# What to work on
Return every line of the listing, exactly as it reads.

# Exercise materials
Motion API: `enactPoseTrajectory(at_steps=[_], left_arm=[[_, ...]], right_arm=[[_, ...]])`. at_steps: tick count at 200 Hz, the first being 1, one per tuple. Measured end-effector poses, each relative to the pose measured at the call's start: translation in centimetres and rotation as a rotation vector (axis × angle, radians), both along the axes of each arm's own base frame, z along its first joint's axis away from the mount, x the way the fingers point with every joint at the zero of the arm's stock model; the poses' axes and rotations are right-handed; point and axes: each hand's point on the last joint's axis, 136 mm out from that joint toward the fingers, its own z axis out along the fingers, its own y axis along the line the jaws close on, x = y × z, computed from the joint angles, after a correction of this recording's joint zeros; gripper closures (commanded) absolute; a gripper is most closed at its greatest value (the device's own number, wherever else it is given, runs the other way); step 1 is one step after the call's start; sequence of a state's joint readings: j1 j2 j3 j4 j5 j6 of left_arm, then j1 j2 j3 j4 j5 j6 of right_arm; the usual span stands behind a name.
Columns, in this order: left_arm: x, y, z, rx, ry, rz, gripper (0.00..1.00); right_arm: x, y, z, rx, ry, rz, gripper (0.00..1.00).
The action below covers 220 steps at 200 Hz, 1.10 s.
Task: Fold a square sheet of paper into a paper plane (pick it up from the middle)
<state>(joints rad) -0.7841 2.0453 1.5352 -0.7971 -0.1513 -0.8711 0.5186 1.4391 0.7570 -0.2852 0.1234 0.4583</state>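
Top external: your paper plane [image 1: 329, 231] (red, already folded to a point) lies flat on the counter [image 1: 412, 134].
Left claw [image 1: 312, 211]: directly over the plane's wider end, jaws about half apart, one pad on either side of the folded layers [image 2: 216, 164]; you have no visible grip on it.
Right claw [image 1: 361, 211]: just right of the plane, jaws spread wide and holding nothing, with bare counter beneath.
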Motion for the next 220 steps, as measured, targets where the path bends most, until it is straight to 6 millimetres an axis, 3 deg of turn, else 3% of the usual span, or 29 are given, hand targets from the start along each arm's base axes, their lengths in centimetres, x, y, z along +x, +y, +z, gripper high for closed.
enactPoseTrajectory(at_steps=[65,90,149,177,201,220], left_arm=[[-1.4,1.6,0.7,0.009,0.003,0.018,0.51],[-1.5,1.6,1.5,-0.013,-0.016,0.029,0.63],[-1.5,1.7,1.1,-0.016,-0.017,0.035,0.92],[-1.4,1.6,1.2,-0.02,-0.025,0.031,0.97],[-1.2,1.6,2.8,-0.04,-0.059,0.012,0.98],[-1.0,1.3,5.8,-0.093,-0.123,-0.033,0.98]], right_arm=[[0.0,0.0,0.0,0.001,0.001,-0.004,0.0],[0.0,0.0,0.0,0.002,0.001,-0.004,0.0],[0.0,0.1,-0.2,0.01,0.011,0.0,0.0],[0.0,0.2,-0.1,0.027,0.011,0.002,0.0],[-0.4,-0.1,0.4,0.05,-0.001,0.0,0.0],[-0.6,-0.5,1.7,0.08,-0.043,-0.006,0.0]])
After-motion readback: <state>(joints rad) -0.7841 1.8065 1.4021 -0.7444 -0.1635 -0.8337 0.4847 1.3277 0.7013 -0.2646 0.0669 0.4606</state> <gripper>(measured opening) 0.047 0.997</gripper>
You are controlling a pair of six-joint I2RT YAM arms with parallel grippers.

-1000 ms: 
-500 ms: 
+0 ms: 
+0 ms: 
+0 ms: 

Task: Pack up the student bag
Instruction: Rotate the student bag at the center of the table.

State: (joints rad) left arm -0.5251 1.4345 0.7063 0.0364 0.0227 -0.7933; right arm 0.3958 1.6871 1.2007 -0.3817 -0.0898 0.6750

# Solution
Motion API: `enactPoseTrajectory(at_steps=[_], left_arm=[[_, ...]], right_arm=[[_, ...]])`. at_steps: tick count at 200 Hz, the first being 1, one per tuple. Measured end-effector poses, each relative to the pose measured at the call's start: translation in centimetres and rotation as a rotation vector (axis × angle, radians), both along the axes of each arm's own base frame, z along its first joint's axis away from the mount, x the way the fingers point with every joint at the zero of the arm's stock model; the poses' axes and rotations are right-handed; point and axes: each hand's point on the last joint's axis, 136 mm out from that joint toward the fingers, its own z axis out along the fingers, its own y axis along the line the jaws close on, x = y × z, computed from the joint angles, after a correction of this recording's joint zeros; gripper closures (commanded) absolute; a gripper is most closed at its greatest value (the device's own number, wherever else it is given, runs the other way); step 1 is one step after the call's start; sequence of a state's joint readings: j1 j2 j3 j4 j5 j6 of left_arm, then j1 j2 j3 j4 j5 j6 of right_arm; the usual span stands behind a name.
Columns, in this order: left_arm: x, y, z, rx, ry, rz, gripper (0.00..1.00); right_arm: x, y, z, rx, ry, rz, gripper (0.00..1.00).
The action below covers 220 steps at 200 Hz, 1.10 s.
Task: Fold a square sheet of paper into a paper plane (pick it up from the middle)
<state>(joints rad) -0.7841 2.0453 1.5352 -0.7971 -0.1513 -0.8711 0.5186 1.4391 0.7570 -0.2852 0.1234 0.4583</state>
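Top external: your paper plane [image 1: 329, 231] (red, already folded to a point) lies flat on the counter [image 1: 412, 134].
Left claw [image 1: 312, 211]: directly over the plane's wider end, jaws about half apart, one pad on either side of the folded layers [image 2: 216, 164]; you have no visible grip on it.
Right claw [image 1: 361, 211]: just right of the plane, jaws spread wide and holding nothing, with bare counter beneath.
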Motion for the next 220 steps, as measured, targets where the path bends most, until it is straight to 6 millimetres an axis, 3 deg of turn, else 3% of the usual span, or 29 are given, hand targets from the start along each arm's base axes, their lengths in centimetres, x, y, z along +x, +y, +z, gripper high for closed.
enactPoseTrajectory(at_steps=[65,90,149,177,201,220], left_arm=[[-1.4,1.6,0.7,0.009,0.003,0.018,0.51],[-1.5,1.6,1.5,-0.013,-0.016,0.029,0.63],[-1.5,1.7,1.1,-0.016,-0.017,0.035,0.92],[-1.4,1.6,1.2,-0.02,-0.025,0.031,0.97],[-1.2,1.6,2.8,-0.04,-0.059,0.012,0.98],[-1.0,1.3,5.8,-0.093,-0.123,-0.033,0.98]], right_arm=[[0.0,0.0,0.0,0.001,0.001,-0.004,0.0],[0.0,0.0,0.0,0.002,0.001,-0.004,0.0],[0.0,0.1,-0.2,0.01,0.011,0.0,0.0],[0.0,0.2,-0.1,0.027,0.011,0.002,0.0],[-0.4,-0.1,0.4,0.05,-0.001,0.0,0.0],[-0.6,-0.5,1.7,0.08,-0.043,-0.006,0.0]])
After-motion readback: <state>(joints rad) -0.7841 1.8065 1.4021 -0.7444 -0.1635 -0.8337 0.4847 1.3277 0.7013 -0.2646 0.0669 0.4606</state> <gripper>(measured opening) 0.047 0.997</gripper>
You are controlling a pair of six-joint I2RT YAM arms with parallel grippers.

-1000 ms: 
-500 ms: 
+0 ms: 
+0 ms: 
+0 ms: 

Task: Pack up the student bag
Instruction: Rotate the student bag at the center of the table.

State: (joints rad) left arm -0.5251 1.4345 0.7063 0.0364 0.0227 -0.7933; right arm 0.3958 1.6871 1.2007 -0.3817 -0.0898 0.6750

For this exercise, the work is now complete.